A novel de novo frameshift deletion in EHMT1 in a patient with Kleefstra Syndrome results in decreased H3K9 dimethylation

BACKGROUND: Kleefstra Syndrome (KS) (MIM# 610253) is an autosomal dominant disorder caused by haploinsufficiency of euchromatic histone methyltransferase‐1 (EHMT1, GLP). EHMT1 (MIM# 607001) encodes a histone methyltransferase that heterodimerizes with EHMT2 (also known as G9a, MIM# 604599), which together are responsible for mono‐ and dimethylation of H3 lysine 9 (H3K9me1 and ‐me2), resulting in transcriptional repression of target genes.

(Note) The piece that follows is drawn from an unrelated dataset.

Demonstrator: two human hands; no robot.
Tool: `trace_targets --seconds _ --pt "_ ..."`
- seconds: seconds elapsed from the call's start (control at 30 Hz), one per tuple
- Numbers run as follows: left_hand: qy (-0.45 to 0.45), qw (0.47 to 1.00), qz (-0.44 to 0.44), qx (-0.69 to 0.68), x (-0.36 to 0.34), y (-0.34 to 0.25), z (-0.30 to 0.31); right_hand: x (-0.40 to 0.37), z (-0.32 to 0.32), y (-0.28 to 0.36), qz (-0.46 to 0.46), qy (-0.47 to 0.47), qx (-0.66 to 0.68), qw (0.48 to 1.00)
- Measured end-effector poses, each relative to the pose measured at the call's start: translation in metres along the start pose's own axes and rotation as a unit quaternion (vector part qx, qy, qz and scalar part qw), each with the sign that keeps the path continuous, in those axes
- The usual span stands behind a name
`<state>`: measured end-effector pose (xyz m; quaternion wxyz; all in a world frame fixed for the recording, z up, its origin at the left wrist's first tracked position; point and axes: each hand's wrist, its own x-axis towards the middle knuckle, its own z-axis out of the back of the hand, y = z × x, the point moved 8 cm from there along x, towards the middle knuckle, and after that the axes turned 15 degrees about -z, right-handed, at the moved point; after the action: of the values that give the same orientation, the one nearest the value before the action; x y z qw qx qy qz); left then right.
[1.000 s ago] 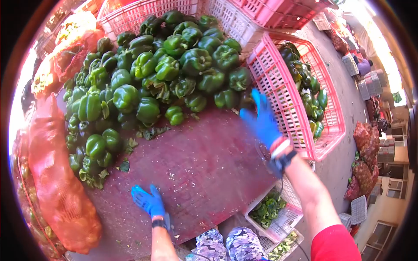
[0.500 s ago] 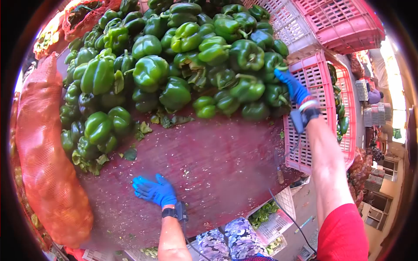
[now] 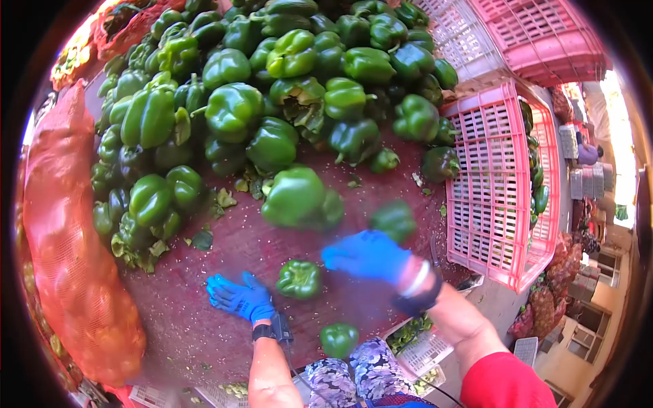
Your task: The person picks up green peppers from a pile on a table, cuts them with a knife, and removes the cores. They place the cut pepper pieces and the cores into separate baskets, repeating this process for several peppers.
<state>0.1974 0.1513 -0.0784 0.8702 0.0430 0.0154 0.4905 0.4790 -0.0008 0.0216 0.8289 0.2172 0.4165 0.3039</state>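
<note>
My left hand (image 3: 239, 298), in a blue glove, lies flat on the dark red table (image 3: 252, 234) with its fingers spread, holding nothing. Blurred by motion, my right hand (image 3: 366, 257), also gloved in blue, is over the table to the right; its fingers are too smeared to read. Beyond it are a blurred green pepper (image 3: 393, 221) and a larger blurred pepper (image 3: 294, 197). Between my hands sits one pepper (image 3: 299, 279). Another pepper (image 3: 339, 339) is at the near edge by my legs. A big heap of green peppers (image 3: 235, 112) covers the far side.
A red mesh sack (image 3: 75, 251) stands along the left. On the right is a pink crate (image 3: 486, 177) with peppers behind its slatted side, and more crates (image 3: 537, 34) are stacked beyond. A curved tool lies near the table's right edge. Crates with greens are below.
My right hand has swept from the heap's right end toward me and leftward. Several peppers have come off the heap onto the table. My left hand has stayed in place.
</note>
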Motion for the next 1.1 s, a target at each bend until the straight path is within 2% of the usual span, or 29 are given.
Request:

METHODS: This report describes an 18‐year‐old woman with intellectual disability, severely limited speech, hypotonia, microcephaly, and facial dysmorphisms, who was found to have a novel de novo single‐base frameshift deletion in EHMT1. RESULTS: Functional studies using patient fibroblasts showed decreased H3K9me2 compared to wild‐type control cells, thus providing a rapid confirmatory test that complements molecular studies. CONCLUSION: Whole exome sequencing revealed a novel frameshift deletion in EHMT1 after a lengthy diagnostic odyssey in this patient. Functional testing using this patient's fibroblasts provides proof‐of‐concept for the analysis of variants of uncertain significance that are predicted to impact EHMT1 enzymatic activity.